2 (1/4 oz) envelopes active dry yeast
1/2 cup warm water
1 1/2 cups milk
3/4 cup sugar
1/2 cup butter
1 t salt
2 large eggs
5 cups all-purpose flour
Blackberry Butter (optional, but yummy) Stir 2 to 3 tablespoons seedless blackberry jam into 1/2 cup softened butter. I have also had apricot butter with this bread. Yum!!
Combine-yeast and 1/2 cup warm water in a one cup measuring cup. Let stand 5 minutes
Heat milk and next 3 ingredients in saucepan over medium heat, stirring until butter melts. Cool to 100-110 degrees.
Beat yeast mixture, milk mixture, and eggs at medium speed with an electric mixer until blended. Gradually add flour, beating at lowest speed until blended. Mixture will be very sticky, soft dough
Cover and let rise in a warm place (85 degrees), free from drafts, one hour or until dough is doubled in bulk.

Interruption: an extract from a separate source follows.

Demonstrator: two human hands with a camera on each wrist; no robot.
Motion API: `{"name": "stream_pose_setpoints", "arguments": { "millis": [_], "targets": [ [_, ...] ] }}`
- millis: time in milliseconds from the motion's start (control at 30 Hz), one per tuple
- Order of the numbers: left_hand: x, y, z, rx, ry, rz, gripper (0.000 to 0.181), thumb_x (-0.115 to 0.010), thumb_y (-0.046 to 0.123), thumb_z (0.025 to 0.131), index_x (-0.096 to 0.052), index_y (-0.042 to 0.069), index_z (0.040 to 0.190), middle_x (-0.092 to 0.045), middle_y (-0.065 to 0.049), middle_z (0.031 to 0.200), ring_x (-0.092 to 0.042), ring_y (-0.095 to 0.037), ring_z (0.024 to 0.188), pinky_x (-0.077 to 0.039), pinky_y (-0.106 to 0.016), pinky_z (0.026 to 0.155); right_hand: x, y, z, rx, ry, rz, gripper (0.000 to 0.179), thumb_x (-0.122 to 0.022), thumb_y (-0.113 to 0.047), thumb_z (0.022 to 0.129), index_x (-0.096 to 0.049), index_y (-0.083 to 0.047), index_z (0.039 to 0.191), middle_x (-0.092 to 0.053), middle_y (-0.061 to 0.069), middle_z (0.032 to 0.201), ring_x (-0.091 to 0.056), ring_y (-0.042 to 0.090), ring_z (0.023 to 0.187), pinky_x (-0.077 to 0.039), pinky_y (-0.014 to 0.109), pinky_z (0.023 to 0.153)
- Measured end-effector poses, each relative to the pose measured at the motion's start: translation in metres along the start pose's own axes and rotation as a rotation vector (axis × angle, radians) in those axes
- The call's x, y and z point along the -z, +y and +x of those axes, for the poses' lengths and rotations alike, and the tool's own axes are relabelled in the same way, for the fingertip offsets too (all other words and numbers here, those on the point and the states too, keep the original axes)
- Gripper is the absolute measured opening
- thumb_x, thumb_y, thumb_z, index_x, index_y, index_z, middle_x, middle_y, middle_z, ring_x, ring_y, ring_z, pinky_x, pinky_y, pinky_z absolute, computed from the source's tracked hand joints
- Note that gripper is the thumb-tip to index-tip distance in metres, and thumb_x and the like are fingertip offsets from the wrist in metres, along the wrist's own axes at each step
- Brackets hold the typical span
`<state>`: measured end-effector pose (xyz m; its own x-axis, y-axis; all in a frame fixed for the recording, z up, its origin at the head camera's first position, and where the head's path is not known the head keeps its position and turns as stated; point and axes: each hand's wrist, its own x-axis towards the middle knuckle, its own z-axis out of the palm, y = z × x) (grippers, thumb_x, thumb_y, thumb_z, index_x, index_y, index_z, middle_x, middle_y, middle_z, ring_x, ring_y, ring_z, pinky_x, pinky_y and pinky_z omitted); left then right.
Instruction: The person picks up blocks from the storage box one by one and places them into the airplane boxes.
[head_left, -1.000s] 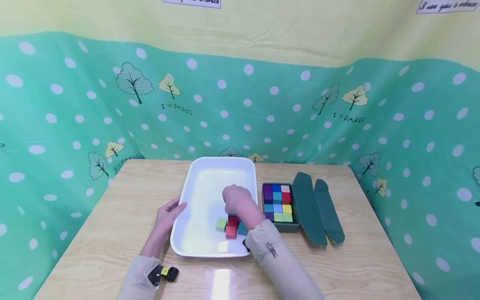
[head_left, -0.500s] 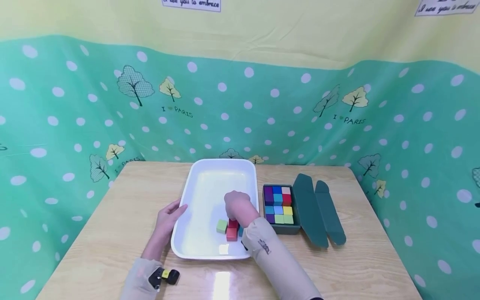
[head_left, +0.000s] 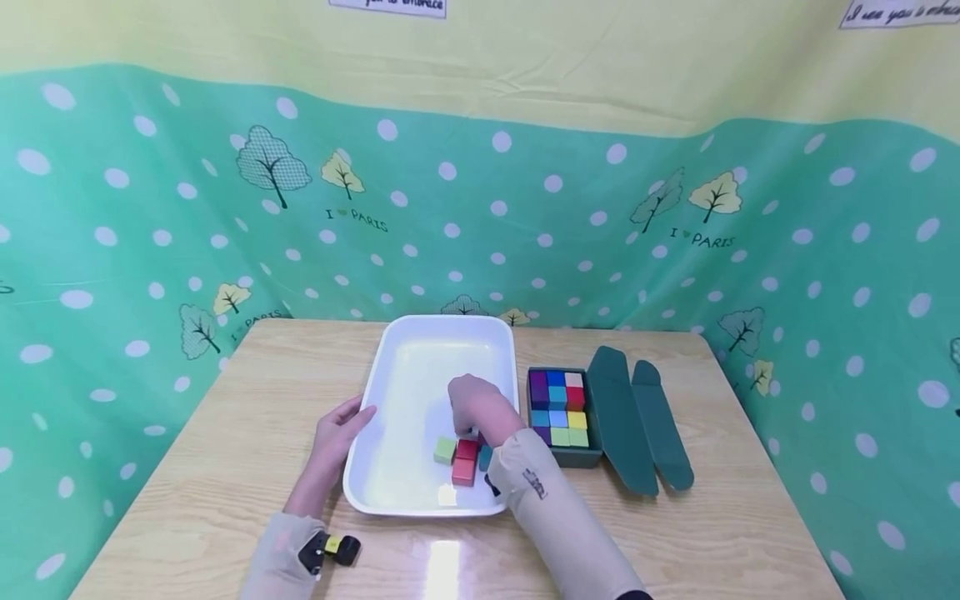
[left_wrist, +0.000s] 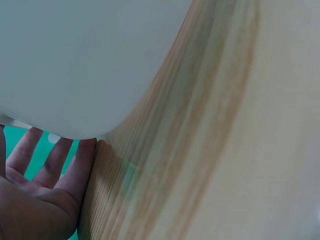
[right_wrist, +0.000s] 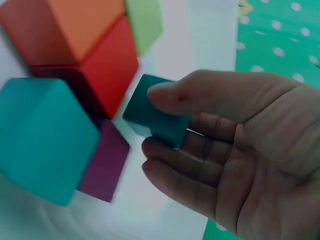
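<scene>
In the right wrist view my right hand [right_wrist: 240, 130] pinches a dark teal cube [right_wrist: 140, 107], thumb on one face and fingers on the other side. From the head view, that hand [head_left: 480, 408] is over the right half of the white tray [head_left: 356, 475] and mostly hides the cube. Close beside it in the tray stand a red cube [right_wrist: 111, 67], an orange-red cube [right_wrist: 92, 30], a larger-looking teal cube [right_wrist: 47, 137], a purple cube [right_wrist: 106, 165] and a light green cube [head_left: 445, 450]. My left hand [head_left: 339, 433] holds the tray's left rim, thumb above, fingers outside [left_wrist: 47, 160].
Right of the tray, a dark green box [head_left: 573, 457] holds rows of coloured cubes [head_left: 557, 417]; its lid flaps [head_left: 622, 425] lie folded out to the right. All stand on a wooden table [head_left: 735, 517], with a dotted curtain [head_left: 480, 208] behind.
My right hand dipped toward the near cubes, then drew back slightly, uncovering more of the red cube. My left hand has stayed on the tray rim.
</scene>
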<state>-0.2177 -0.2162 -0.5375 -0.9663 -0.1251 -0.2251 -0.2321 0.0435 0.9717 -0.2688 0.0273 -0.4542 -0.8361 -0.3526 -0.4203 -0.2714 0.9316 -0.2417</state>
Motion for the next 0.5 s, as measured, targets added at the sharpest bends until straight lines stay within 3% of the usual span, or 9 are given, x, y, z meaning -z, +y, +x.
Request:
{"name": "stream_pose_setpoints", "arguments": {
  "millis": [133, 267, 500],
  "targets": [
    [-0.001, 0.001, 0.000, 0.012, -0.001, 0.002, 0.066, -0.072, 0.039, 0.088, -0.049, 0.006, 0.140, -0.051, -0.022, 0.138, -0.063, -0.020, 0.105, -0.056, -0.028, 0.084, 0.016, 0.012, -0.015, 0.038, 0.009, 0.220, 0.019, -0.080, -0.010, 0.077, -0.063, -0.013, 0.085, -0.060, 0.000, 0.079, -0.055, 0.019, 0.073, -0.049, 0.029, 0.060],
    [-0.002, 0.003, 0.000, 0.009, -0.001, -0.001, 0.067, -0.072, 0.039, 0.088, -0.048, 0.006, 0.141, -0.050, -0.022, 0.138, -0.062, -0.020, 0.105, -0.056, -0.028, 0.085, 0.033, 0.034, -0.038, 0.136, 0.083, 0.415, 0.019, -0.082, -0.013, 0.078, -0.068, -0.017, 0.091, -0.063, -0.003, 0.088, -0.057, 0.020, 0.085, -0.053, 0.032, 0.072],
    [-0.001, 0.001, -0.001, 0.012, 0.002, 0.010, 0.066, -0.071, 0.040, 0.089, -0.048, 0.006, 0.141, -0.051, -0.022, 0.138, -0.063, -0.018, 0.103, -0.056, -0.027, 0.084, 0.037, 0.083, -0.070, 0.200, 0.256, 0.626, 0.026, -0.083, -0.014, 0.078, -0.069, -0.017, 0.099, -0.061, 0.001, 0.091, -0.057, 0.022, 0.081, -0.055, 0.031, 0.067]
  ]
}}
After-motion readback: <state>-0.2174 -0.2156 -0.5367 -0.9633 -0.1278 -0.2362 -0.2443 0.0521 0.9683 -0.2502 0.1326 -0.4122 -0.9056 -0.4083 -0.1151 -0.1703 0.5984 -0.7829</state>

Stir dough down. Cover and let rise in a warm place, free from drafts, 30 minutes or until dough is doubled in bulk.
Stir dough down, and spoon into a well-greased, 10 inch bundt pan or tube pan. Cover and let rise in a warm place, free from drafts, 20-30 minutes or until dough is doubled in bulk.
Bake at 350 for 35 to 40 minutes or until golden brown and a wooden pick inserted into center of bread comes out clean. Remove from pan immediately. Serve bread with Blackberry Butter, honey, molasses, or jelly if desired.